Councilmember Cary Moon queried Neal on the need for independent oversight of the police department.

“I feel like we already have a community oversight board,” he said. “It’s nine members of mayor and council who are elected. How would this model be different … compared to the historical success that we as a council have had?”

Neal responded that many in the community do not trust the police or the Fort Worth government as a whole and that a citizen review board would go a long way toward restoring that trust.

Councilmember Gyna Bivens said that Moon’s comments had left her “almost hyperventilating.”

“Let us not be mistaken into believing that we skipped all the way to the level of what some consider success,” she said. “I would submit that without the use of bodycams, we wouldn’t be forced to deal with the inequities that have taken place. Not until you have heard the voice of people who have been oppressed and treated unfairly do we get to give ourselves a passing grade in this city.”

Councilmembers Ann Zadeh (who is running for mayor) and Kelly Allen Gray voiced support for Neal’s outline of how a citizen review board would be created.

Brian Byrd (who is also running for mayor) said he will need to understand the “added value” of a review board before passing judgment.

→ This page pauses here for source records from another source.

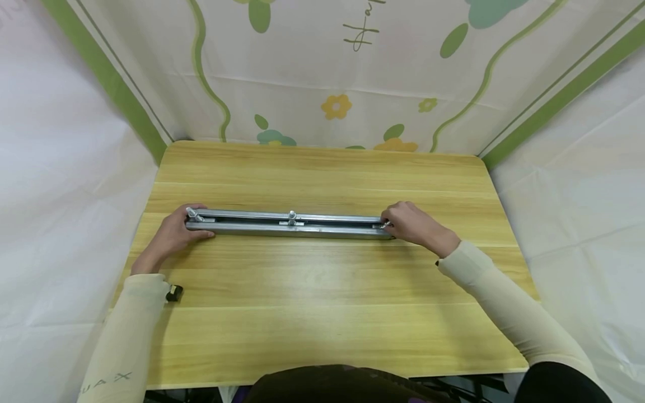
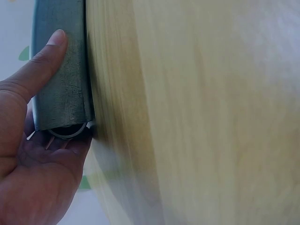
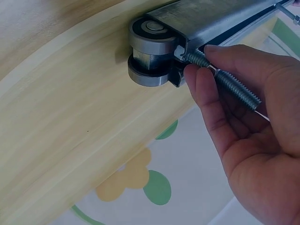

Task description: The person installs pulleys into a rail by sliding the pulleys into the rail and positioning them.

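Observation:
A long metal channel rail (image 1: 252, 228) lies across the wooden table, its slot facing up. Around its left end my left hand (image 1: 173, 232) holds on; in the left wrist view the thumb (image 2: 51, 54) presses along one side and the fingers reach past the open end, where a curved rim shows. At the opposite end my right hand (image 1: 418, 224) pinches a threaded bolt (image 3: 239, 89) that sticks out of the slot. Beside that bolt, a pair of bearing wheels (image 3: 152, 44) protrudes from the rail's end. Other bolts rise from the slot, one mid-rail (image 1: 292, 218) and one at the left end (image 1: 193, 214).
The wooden table (image 1: 312, 313) has its far edge against a white printed cloth (image 1: 292, 56). White cloth walls (image 1: 65, 184) stand at both sides. The person's body is at the near edge.

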`<state>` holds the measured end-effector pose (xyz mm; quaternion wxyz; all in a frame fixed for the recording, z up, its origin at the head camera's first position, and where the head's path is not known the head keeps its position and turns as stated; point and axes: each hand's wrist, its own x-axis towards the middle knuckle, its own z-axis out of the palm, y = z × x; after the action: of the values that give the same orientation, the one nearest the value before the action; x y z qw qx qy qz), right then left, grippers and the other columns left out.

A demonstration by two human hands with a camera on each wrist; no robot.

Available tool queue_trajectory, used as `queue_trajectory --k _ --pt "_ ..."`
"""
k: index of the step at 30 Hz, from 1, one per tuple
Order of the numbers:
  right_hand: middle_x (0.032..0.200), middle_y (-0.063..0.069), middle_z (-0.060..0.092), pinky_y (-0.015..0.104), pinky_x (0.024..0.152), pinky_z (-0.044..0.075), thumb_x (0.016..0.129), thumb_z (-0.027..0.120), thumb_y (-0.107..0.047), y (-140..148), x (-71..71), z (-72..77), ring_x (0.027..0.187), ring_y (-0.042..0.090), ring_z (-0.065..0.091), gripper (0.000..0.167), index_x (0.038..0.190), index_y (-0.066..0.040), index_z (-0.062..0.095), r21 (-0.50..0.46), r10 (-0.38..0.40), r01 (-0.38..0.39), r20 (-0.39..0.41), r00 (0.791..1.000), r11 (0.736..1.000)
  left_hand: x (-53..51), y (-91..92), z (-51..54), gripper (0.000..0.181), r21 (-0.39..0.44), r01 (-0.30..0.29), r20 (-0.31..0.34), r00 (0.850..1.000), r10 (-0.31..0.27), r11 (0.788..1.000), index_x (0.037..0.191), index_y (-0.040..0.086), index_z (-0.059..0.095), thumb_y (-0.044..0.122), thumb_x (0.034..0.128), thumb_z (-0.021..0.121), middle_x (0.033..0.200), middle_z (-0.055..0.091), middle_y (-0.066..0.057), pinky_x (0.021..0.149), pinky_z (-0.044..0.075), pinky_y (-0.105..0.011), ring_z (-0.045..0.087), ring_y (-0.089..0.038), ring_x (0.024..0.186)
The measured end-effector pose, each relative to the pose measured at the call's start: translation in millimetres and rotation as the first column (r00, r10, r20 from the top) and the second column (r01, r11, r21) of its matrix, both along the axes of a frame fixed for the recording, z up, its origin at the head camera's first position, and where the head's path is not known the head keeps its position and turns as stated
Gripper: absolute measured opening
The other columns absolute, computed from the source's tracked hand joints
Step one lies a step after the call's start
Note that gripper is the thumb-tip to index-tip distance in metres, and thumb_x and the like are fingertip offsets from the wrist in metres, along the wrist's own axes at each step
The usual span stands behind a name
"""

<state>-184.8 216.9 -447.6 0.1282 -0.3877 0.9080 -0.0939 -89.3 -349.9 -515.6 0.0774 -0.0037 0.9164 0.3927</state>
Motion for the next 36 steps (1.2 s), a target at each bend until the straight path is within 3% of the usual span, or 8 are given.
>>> queue_trajectory --k 36 --pt "0.089 0.01 0.076 0.03 0.059 0.054 0.093 0.08 -0.002 -21 3.7 -1.5 0.064 0.01 0.059 0.005 0.094 0.0 0.077 -0.022 0.023 -0.024 -0.039 0.999 0.999 2.0 0.5 0.2 0.07 0.002 -0.012 0.012 1.0 0.012 1.0 0.145 0.001 0.053 0.02 0.0885 0.089 0.138 0.057 -0.032 0.104 0.041 -0.062 0.055 -0.046 0.121"
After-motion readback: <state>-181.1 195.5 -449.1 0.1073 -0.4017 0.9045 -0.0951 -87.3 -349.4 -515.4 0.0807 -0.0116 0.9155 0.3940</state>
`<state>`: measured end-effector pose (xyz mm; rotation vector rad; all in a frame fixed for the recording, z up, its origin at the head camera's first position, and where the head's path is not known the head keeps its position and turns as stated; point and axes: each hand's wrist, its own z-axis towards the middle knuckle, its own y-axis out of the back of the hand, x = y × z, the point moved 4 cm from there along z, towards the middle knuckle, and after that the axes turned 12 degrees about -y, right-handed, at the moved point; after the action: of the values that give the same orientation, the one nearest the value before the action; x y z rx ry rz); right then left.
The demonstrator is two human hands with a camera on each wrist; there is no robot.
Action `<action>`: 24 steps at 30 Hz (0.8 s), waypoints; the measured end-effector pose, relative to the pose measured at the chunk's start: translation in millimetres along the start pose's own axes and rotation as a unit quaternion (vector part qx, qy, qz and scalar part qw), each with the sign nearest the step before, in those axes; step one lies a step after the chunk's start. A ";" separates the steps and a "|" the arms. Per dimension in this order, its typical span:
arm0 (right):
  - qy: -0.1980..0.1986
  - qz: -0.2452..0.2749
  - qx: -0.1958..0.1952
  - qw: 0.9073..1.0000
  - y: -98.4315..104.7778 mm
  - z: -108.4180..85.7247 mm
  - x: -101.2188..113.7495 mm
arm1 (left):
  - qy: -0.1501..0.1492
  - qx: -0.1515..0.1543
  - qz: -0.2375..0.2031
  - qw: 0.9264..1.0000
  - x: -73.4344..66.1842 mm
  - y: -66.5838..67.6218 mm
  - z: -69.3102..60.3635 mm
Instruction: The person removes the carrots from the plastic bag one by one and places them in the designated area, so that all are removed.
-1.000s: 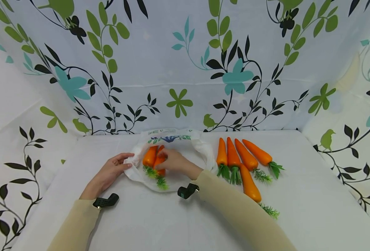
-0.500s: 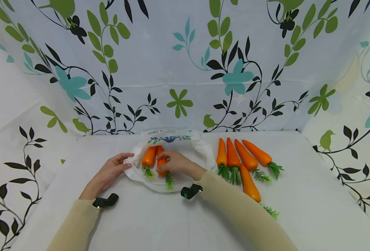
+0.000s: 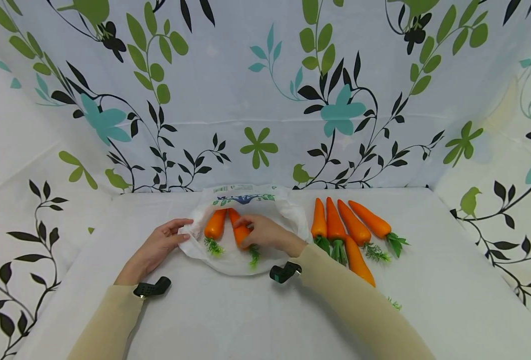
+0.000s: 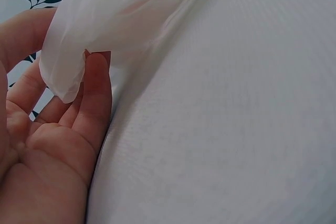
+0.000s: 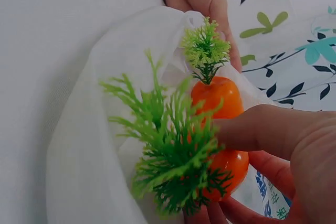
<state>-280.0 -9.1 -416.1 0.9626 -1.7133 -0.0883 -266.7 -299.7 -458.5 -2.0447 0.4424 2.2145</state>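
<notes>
A white plastic bag [image 3: 274, 210] with a printed blue and green pattern lies in the middle of the table, its mouth toward me. My left hand [image 3: 162, 245] holds the bag's left edge; in the left wrist view the thin plastic [image 4: 105, 30] runs between thumb and fingers. Inside the bag mouth, my right hand [image 3: 267, 232] grips a toy carrot [image 3: 238, 229], its green top pointing toward me. Another carrot [image 3: 215, 225] lies to its left in the bag. In the right wrist view, leafy fronds [image 5: 173, 145] partly hide the gripped carrot [image 5: 231, 169].
Right of the bag lie several more carrots [image 3: 335, 225], fanned out with tips pointing away. One carrot [image 3: 357, 262] lies nearer, its top partly hidden by my right sleeve [image 3: 360, 300]. A leaf-patterned cloth [image 3: 265, 100] hangs behind the table.
My right hand has shifted right with its carrot, which now lies apart from the left carrot at the green ends. The left hand has stayed at the bag's edge.
</notes>
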 end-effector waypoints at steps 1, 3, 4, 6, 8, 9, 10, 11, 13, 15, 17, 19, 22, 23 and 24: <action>0.000 0.002 0.001 1.000 0.7 -0.6 -0.6 | 0.001 -0.001 -0.001 1.000 0.0 0.1 -0.1; 0.000 0.004 0.002 1.000 1.9 -1.7 -1.7 | 0.001 -0.001 -0.001 1.000 0.0 0.5 -0.5; 0.000 0.007 0.004 1.000 2.5 -2.7 -1.6 | 0.001 -0.001 0.000 1.000 -0.2 0.6 -0.6; -0.002 0.011 0.007 1.000 3.0 -3.5 -2.1 | 0.001 0.000 0.002 1.000 -0.2 0.6 -0.7; -0.003 0.011 0.008 1.000 3.4 -4.1 -2.2 | 0.002 0.000 0.005 1.000 0.1 0.6 -0.5; -0.003 0.011 0.006 1.000 3.7 -4.6 -1.8 | 0.002 0.001 0.005 1.000 0.3 0.6 -0.2; -0.004 0.011 0.004 1.000 3.9 -5.1 -1.5 | 0.002 0.001 0.006 1.000 0.4 0.6 -0.1; -0.005 0.011 0.001 1.000 4.1 -5.1 -1.5 | 0.003 0.000 0.006 1.000 0.6 0.7 0.2; -0.005 0.009 -0.006 1.000 4.8 -5.6 -1.4 | 0.002 0.000 0.008 1.000 0.6 0.5 0.5; -0.005 0.008 -0.013 1.000 5.6 -5.7 -1.8 | 0.003 -0.001 0.009 1.000 0.3 0.2 0.5; -0.004 0.008 -0.020 1.000 7.1 -5.5 -3.2 | 0.003 -0.001 0.012 1.000 -0.1 0.1 0.4; -0.003 0.004 -0.024 1.000 9.1 -5.2 -5.1 | 0.004 0.001 0.011 1.000 -0.5 0.0 0.2; 0.000 0.002 -0.029 1.000 13.0 -5.8 -8.2 | 0.004 0.001 0.007 1.000 -1.1 -0.1 -0.1; 0.000 0.000 -0.028 1.000 14.3 -6.4 -9.2 | 0.004 0.001 0.006 1.000 -1.3 -0.2 -0.3; 0.001 -0.002 -0.028 1.000 15.6 -7.2 -10.1 | 0.004 0.001 0.005 1.000 -1.4 -0.2 -0.4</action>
<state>-282.0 10.5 -413.2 0.9248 -1.6978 -0.1377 -266.1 -299.4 -457.2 -2.0567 0.4566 2.2109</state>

“I think your office is already doing great community engagement,” he said. “If we do a permanent committee, there will be a tremendous amount of work to shepherd that committee. I would encourage you all to focus on what is the added value and make that case for us.”

The confluence of the pending release of the workgroup’s recommendations on forming a citizen review board and the May 1 general election means that upcoming votes for eight city councilmembers and a new mayor — Mayor Betsy Price is not seeking reelection — are, in effect, a referendum on a citizen review board. Already, special interests are using strawman arguments over “police defunding” to muddy the waters on the ongoing process of forming a citizen review board when such a board represents a step toward police accountability that nearly nine in 10 Fort Worthians view as progress.